Reproduce the listing below verbatim.

───── SOURCE MATERIAL ─────

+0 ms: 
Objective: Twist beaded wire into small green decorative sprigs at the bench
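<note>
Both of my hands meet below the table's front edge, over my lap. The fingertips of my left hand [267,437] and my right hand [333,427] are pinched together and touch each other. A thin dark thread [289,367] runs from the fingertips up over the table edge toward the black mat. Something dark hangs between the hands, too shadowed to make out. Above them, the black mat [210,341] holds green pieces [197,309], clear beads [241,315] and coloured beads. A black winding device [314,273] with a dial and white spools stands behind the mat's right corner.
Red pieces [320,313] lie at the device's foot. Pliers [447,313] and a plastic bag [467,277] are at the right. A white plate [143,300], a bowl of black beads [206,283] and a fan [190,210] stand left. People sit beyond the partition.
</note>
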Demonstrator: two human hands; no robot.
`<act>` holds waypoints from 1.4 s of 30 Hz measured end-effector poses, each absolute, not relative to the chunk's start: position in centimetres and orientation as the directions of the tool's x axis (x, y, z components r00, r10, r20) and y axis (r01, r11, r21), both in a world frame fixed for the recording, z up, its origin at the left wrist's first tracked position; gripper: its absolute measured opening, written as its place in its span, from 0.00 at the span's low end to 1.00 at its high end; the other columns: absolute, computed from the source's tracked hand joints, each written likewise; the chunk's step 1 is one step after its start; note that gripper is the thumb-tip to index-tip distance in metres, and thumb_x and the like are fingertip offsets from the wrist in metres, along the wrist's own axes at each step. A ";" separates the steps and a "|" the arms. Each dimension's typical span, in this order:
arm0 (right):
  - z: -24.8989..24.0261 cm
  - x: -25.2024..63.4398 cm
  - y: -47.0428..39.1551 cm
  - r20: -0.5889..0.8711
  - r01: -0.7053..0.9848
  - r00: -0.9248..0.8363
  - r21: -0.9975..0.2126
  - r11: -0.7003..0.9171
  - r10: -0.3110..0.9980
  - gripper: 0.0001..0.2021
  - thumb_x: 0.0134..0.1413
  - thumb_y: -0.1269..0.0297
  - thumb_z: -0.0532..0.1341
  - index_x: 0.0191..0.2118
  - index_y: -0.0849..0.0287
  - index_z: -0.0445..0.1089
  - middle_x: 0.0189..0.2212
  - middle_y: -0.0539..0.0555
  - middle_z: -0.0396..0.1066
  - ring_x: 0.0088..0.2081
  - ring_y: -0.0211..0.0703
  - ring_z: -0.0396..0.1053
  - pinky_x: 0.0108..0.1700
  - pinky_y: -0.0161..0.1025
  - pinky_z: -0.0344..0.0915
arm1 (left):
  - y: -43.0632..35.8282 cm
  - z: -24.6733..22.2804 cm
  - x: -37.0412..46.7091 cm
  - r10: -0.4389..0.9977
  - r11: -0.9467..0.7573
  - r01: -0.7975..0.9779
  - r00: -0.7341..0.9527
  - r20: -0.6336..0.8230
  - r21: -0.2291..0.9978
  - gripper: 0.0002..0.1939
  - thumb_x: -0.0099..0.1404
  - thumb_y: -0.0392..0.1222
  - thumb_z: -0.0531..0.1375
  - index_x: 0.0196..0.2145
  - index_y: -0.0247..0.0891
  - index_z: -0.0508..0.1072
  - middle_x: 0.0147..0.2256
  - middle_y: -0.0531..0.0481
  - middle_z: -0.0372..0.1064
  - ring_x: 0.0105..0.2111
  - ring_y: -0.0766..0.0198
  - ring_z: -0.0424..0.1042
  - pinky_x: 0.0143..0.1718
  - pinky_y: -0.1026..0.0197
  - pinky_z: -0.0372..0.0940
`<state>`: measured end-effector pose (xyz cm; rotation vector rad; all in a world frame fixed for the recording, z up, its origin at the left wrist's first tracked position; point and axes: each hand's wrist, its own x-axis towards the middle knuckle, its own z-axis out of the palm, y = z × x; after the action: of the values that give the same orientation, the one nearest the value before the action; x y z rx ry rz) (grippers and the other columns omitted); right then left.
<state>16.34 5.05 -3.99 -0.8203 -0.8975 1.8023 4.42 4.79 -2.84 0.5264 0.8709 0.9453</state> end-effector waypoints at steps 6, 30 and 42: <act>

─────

RESULT:
+0 ms: 
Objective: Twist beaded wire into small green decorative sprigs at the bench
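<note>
Both of my hands meet below the table's front edge, over my lap. The fingertips of my left hand [267,437] and my right hand [333,427] are pinched together and touch each other. A thin dark thread [289,367] runs from the fingertips up over the table edge toward the black mat. Something dark hangs between the hands, too shadowed to make out. Above them, the black mat [210,341] holds green pieces [197,309], clear beads [241,315] and coloured beads. A black winding device [314,273] with a dial and white spools stands behind the mat's right corner.
Red pieces [320,313] lie at the device's foot. Pliers [447,313] and a plastic bag [467,277] are at the right. A white plate [143,300], a bowl of black beads [206,283] and a fan [190,210] stand left. People sit beyond the partition.
</note>
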Demonstrator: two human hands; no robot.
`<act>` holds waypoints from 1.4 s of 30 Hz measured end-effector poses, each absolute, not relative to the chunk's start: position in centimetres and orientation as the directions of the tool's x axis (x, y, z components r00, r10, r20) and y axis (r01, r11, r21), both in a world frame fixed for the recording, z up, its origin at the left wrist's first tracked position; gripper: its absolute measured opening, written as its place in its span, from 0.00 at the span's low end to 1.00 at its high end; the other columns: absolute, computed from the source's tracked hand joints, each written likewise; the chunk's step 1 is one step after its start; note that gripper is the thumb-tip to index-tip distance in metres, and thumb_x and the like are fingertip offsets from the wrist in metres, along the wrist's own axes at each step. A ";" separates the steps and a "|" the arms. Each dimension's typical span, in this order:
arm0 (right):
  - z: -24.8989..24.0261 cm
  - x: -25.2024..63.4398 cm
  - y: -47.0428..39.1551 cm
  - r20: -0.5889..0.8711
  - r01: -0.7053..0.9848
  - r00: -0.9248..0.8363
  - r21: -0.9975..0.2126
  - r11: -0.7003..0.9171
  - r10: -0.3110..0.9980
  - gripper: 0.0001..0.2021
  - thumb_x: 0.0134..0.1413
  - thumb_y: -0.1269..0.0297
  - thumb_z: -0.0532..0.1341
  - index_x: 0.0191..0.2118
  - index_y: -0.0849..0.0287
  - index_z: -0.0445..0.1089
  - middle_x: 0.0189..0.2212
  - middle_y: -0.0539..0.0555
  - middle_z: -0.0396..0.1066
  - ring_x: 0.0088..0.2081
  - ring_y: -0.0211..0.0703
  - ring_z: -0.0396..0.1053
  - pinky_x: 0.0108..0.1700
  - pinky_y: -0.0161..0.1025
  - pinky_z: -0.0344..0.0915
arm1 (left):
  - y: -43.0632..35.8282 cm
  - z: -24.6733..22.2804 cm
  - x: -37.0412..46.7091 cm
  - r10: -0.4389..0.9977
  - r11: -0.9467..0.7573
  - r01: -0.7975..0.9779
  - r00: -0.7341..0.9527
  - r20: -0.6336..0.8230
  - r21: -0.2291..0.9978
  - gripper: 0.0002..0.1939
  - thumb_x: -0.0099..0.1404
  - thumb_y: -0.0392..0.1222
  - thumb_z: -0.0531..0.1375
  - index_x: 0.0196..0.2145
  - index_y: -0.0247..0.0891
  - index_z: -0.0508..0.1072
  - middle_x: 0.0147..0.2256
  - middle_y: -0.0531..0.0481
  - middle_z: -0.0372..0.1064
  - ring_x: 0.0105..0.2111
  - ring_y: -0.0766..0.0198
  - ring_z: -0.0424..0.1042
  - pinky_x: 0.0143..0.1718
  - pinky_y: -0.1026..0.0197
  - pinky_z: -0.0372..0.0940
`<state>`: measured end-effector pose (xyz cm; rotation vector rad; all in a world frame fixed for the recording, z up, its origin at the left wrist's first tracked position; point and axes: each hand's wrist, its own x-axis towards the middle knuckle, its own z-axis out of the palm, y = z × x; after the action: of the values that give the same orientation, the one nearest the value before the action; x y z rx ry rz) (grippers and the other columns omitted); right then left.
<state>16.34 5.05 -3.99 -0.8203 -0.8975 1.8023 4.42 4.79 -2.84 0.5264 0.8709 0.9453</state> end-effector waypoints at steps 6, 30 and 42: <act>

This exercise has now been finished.